## WHAT IS EXPECTED:
Pictures must be dropped from the copy of the entries below; all else is returned exactly.
..............................
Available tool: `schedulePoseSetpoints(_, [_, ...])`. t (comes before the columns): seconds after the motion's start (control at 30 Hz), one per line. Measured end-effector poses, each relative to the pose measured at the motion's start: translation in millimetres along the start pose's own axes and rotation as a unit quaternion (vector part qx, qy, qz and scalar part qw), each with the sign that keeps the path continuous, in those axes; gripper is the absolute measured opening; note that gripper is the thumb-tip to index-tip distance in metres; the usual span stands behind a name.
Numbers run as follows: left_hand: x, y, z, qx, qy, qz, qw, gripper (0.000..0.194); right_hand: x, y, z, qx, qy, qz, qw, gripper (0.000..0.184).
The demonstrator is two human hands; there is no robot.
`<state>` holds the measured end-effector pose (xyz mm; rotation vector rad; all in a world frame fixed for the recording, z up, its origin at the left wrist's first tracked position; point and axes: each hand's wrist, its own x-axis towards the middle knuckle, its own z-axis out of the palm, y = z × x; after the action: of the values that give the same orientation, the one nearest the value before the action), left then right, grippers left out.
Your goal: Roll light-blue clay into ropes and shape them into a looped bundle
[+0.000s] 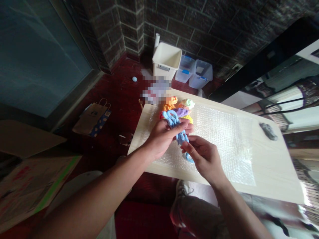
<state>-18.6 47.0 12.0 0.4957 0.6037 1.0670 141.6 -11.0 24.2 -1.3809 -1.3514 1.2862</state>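
Observation:
A light-blue, soft-looking knotted bundle of looped strands (179, 136) is held between my hands above the near-left part of the table. My left hand (163, 134) is closed around its middle, with the thumb lying across the top. At its lower end, my right hand (203, 156) pinches a strand between thumb and fingers. A small blue loop (189, 158) hangs below that pinch. Whether the strands are yarn, cloth or clay is unclear. Just behind the bundle lie crumpled soft bundles: orange (169, 103), pale green (188, 103), purple (182, 112) and yellow (188, 118).
Bubble wrap (224, 142) covers much of the pale table (271, 166). A grey lump (268, 131) rests near the right end. Beyond stand a cream bin (165, 59) and clear boxes (200, 73). A paper bag (91, 118) and cardboard box (37, 186) are at left.

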Motion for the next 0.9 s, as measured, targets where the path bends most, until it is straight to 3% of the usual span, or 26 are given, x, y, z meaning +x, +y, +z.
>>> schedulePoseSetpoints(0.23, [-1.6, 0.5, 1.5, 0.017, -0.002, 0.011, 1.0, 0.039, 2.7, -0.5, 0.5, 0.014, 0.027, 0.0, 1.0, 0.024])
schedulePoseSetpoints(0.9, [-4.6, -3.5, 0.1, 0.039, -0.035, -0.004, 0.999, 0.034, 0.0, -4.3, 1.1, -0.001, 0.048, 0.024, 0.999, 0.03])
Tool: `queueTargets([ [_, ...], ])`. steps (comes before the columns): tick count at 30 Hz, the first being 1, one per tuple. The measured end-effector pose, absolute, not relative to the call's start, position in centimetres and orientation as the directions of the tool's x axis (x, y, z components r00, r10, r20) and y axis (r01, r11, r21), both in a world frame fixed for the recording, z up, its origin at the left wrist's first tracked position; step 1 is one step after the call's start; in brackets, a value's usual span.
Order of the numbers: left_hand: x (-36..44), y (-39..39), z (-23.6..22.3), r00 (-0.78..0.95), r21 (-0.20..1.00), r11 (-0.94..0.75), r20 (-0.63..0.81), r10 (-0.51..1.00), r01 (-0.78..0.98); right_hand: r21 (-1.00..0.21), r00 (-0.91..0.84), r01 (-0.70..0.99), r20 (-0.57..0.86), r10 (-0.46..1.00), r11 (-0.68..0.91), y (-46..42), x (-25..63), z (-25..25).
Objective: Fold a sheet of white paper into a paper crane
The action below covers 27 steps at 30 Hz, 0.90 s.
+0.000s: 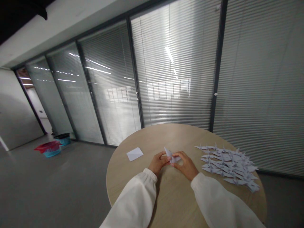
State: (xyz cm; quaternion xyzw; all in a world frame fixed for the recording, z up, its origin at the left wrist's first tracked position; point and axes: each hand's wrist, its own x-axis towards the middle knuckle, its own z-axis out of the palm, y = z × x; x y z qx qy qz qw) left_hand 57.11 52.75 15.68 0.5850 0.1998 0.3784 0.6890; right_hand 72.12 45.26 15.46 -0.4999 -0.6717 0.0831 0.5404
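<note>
Over the middle of the round wooden table [175, 136], a white folded paper crane [168, 153] is pinched between both my hands. My left hand [159, 162] grips it from the left, fingers closed on its lower part. From the right, my right hand [186, 164] pinches it between thumb and fingers; those fingers cover part of the paper. To the left lies a flat stack of white paper [135, 154] with a diagonal line across its top. Many finished-looking paper cranes [229, 164] stand in close rows on the table's right side.
Glass partitions with blinds [175, 63] rise behind the table. On the grey floor at the left stand a blue bin with a red liner [51, 149] and a blue bin with a black liner [63, 139]. A door [19, 110] is at the far left.
</note>
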Motion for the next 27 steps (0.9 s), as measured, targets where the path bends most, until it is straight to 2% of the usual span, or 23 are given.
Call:
queueTargets([
  [11,57.08,52.03,16.61,0.629,0.961,0.041,0.146,0.763,-0.273,-0.823,0.135,0.374,0.504,0.853,0.427,45.22,72.31,15.72],
  [20,57.05,52.32,16.25,0.636,0.963,0.076,0.109,0.764,-0.257,-0.738,0.124,0.496,0.581,0.805,0.456,44.76,72.38,16.11],
  [27,57.14,52.96,15.8,0.588,0.987,0.019,0.08,0.805,-0.16,-0.748,0.242,0.528,0.587,0.773,0.402,45.05,72.92,15.97],
])
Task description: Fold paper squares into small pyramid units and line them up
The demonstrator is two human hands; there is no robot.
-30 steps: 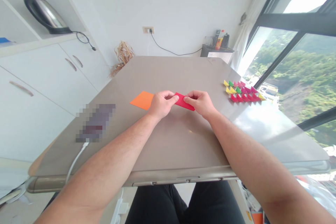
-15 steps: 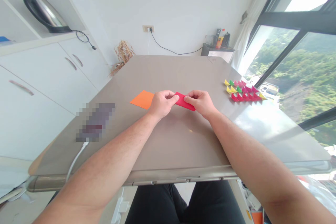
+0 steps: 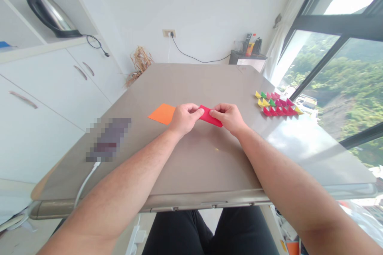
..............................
## OUTPUT OF THE TASK:
Available tool: `schedulePoseSetpoints(_, [_, ...])`. t (comes before the columns): seconds after the motion's start (control at 30 Hz), one per line. Measured end-effector poses, each relative to the pose measured at the motion's start: translation in millimetres along the start pose's own axes and rotation as a unit quaternion (vector part qx, qy, qz and scalar part qw), each with the sign that keeps the path continuous, in those axes; gripper is the absolute measured opening; note that gripper is the thumb-tip to index-tip distance in metres; the usual span stands behind a name.
Numbers run as follows: left_hand: x, y, z, qx, qy, qz, qw, gripper (0.000..0.194); right_hand: x, y, z, qx, qy, qz, qw, gripper (0.000..0.184).
The demonstrator is two human hands; there is no robot.
`<state>` holds the measured end-effector pose (xyz mm; rotation vector rad; all in a world frame fixed for the recording, z up, its origin at the left wrist's first tracked position; point and axes: each hand's wrist, its own x-axis towards the middle knuckle, its own z-axis out of the palm, y = z × x; after the action: of the values that give the same orientation, the one nearest the value before the action), left then right, grippers left out.
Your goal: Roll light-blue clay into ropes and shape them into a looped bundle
[+0.000s] 
<state>-18.6 47.0 12.0 0.4957 0.6037 1.0670 141.6 -11.0 24.2 -1.3809 -1.3514 1.2862</state>
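Observation:
A light-blue, soft-looking knotted bundle of looped strands (179, 136) is held between my hands above the near-left part of the table. My left hand (163, 134) is closed around its middle, with the thumb lying across the top. At its lower end, my right hand (203, 156) pinches a strand between thumb and fingers. A small blue loop (189, 158) hangs below that pinch. Whether the strands are yarn, cloth or clay is unclear. Just behind the bundle lie crumpled soft bundles: orange (169, 103), pale green (188, 103), purple (182, 112) and yellow (188, 118).
Bubble wrap (224, 142) covers much of the pale table (271, 166). A grey lump (268, 131) rests near the right end. Beyond stand a cream bin (165, 59) and clear boxes (200, 73). A paper bag (91, 118) and cardboard box (37, 186) are at left.
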
Motion for the next 0.9 s, as measured, targets where the path bends most, until it is straight to 3% of the usual span, or 26 are given, x, y, z meaning +x, +y, +z.
>>> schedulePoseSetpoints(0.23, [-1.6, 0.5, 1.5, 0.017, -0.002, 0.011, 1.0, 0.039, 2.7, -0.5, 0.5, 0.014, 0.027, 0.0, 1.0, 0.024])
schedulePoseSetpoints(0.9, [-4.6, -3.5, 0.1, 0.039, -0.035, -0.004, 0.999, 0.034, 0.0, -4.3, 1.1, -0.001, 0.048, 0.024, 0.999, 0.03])
Tool: `queueTargets([ [_, ...], ])`. steps (comes before the columns): tick count at 30 Hz, the first being 1, one per tuple. The measured end-effector pose, absolute, not relative to the call's start, position in centimetres and orientation as the directions of the tool's x axis (x, y, z components r00, r10, r20) and y axis (r01, r11, r21), both in a world frame fixed for the recording, z up, its origin at the left wrist's first tracked position; step 1 is one step after the call's start; in brackets, a value's usual span.
Order of the numbers: left_hand: x (-36..44), y (-39..39), z (-23.6..22.3), r00 (-0.78..0.95), r21 (-0.20..1.00), r11 (-0.94..0.75), r20 (-0.63..0.81), r10 (-0.51..1.00), r01 (-0.78..0.98); right_hand: r21 (-1.00..0.21), r00 (-0.91..0.84), r01 (-0.70..0.99), r20 (-0.57..0.86), r10 (-0.46..1.00), r11 (-0.68..0.91), y (-46..42), x (-25..63), z (-25..25).
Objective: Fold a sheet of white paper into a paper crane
The action below covers 27 steps at 30 Hz, 0.90 s.
+0.000s: 
State: (xyz cm; quaternion xyzw; all in a world frame fixed for the recording, z up, its origin at the left wrist's first tracked position; point and axes: each hand's wrist, its own x-axis towards the middle knuckle, its own z-axis out of the palm, y = z × x; x y z qx qy qz qw) left_hand 57.11 52.75 15.68 0.5850 0.1998 0.3784 0.6890; right_hand 72.12 45.26 15.46 -0.4999 -0.6717 0.0831 0.5404
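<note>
Over the middle of the round wooden table [175, 136], a white folded paper crane [168, 153] is pinched between both my hands. My left hand [159, 162] grips it from the left, fingers closed on its lower part. From the right, my right hand [186, 164] pinches it between thumb and fingers; those fingers cover part of the paper. To the left lies a flat stack of white paper [135, 154] with a diagonal line across its top. Many finished-looking paper cranes [229, 164] stand in close rows on the table's right side.
Glass partitions with blinds [175, 63] rise behind the table. On the grey floor at the left stand a blue bin with a red liner [51, 149] and a blue bin with a black liner [63, 139]. A door [19, 110] is at the far left.
</note>
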Motion for the next 27 steps (0.9 s), as measured, targets where the path bends most, until it is straight to 2% of the usual span, or 23 are given.
Call:
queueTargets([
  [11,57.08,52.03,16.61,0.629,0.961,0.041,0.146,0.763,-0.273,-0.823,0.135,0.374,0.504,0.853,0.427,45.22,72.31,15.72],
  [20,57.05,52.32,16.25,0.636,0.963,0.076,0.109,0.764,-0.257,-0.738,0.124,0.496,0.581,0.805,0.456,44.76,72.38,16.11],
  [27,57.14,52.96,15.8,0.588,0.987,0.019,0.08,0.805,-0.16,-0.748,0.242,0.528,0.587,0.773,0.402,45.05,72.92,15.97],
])
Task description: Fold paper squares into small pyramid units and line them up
The demonstrator is two human hands; there is no robot.
-30 steps: 
-15 steps: 
+0 steps: 

That brings the answer to completion.